Dale looked across the room at Brenda. Brenda, dejectedly, was about to throw another doughnut hole. Dale watched as she tossed it slowly, repeating Dale’s words: “It’s okay.” Then she took a step forward and said to Dale: “Make him forgive me. Make him like me again.”
Dale was stroking Tyrone’s head. Tyrone had become her dog. Brenda and Jerome’s child, she thought, would become Brenda’s child. All of Jerome’s women had wanted babies, and he had bitterly resented every one: the son born to the married woman in France, whose husband believed the child to be his; the daughter born as his marriage to his second wife was disintegrating. Nelson had been the only one he wanted. Well—if you had what you already considered the perfect child, maybe that made sense. Nelson was intellectually curious, smart, obedient, favoring his stepfather over his mother, a loyal child.
Nelson and Jerome would be at the table, finishing dinner, Nelson having found a way to excuse Jerome, Jerome’s passive aggression subsiding into agreeableness—as if, by the two women’s disappearing, any problem automatically disappeared, too.

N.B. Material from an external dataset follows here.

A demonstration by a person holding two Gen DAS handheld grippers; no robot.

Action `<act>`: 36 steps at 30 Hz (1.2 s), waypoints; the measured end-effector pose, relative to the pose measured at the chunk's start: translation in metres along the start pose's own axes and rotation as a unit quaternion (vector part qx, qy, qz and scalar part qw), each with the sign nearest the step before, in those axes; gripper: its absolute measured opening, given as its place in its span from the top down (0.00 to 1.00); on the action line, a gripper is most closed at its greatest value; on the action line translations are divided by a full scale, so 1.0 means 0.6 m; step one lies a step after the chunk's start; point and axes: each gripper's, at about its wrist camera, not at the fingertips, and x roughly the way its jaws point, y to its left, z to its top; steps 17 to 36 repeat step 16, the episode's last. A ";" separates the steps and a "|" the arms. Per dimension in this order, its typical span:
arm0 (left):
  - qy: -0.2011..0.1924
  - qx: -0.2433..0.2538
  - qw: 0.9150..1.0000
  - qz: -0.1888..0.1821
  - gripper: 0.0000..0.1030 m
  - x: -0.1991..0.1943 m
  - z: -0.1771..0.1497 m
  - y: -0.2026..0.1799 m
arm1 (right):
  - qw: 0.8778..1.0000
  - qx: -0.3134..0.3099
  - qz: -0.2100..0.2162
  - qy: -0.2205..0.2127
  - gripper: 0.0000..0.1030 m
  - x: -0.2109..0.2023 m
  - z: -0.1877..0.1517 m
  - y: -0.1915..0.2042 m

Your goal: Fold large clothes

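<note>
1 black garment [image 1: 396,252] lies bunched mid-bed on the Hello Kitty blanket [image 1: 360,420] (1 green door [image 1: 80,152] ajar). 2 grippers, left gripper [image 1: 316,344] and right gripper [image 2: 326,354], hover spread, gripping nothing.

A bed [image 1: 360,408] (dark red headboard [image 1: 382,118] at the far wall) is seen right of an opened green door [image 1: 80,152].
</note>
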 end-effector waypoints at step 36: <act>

Without them, Nelson and Jerome could move on to the salad course. Drink the entire bottle of Opus One. Nelson would probably have brought down the photograph of Didi, her face deeply lined by years of having kept up with Jerome in his drinking, as well as other bad decisions she had made, and of course from the years at Saint-Tropez, enjoying too much sun.
Too much sun. Too much son. Jerome would like to play with that.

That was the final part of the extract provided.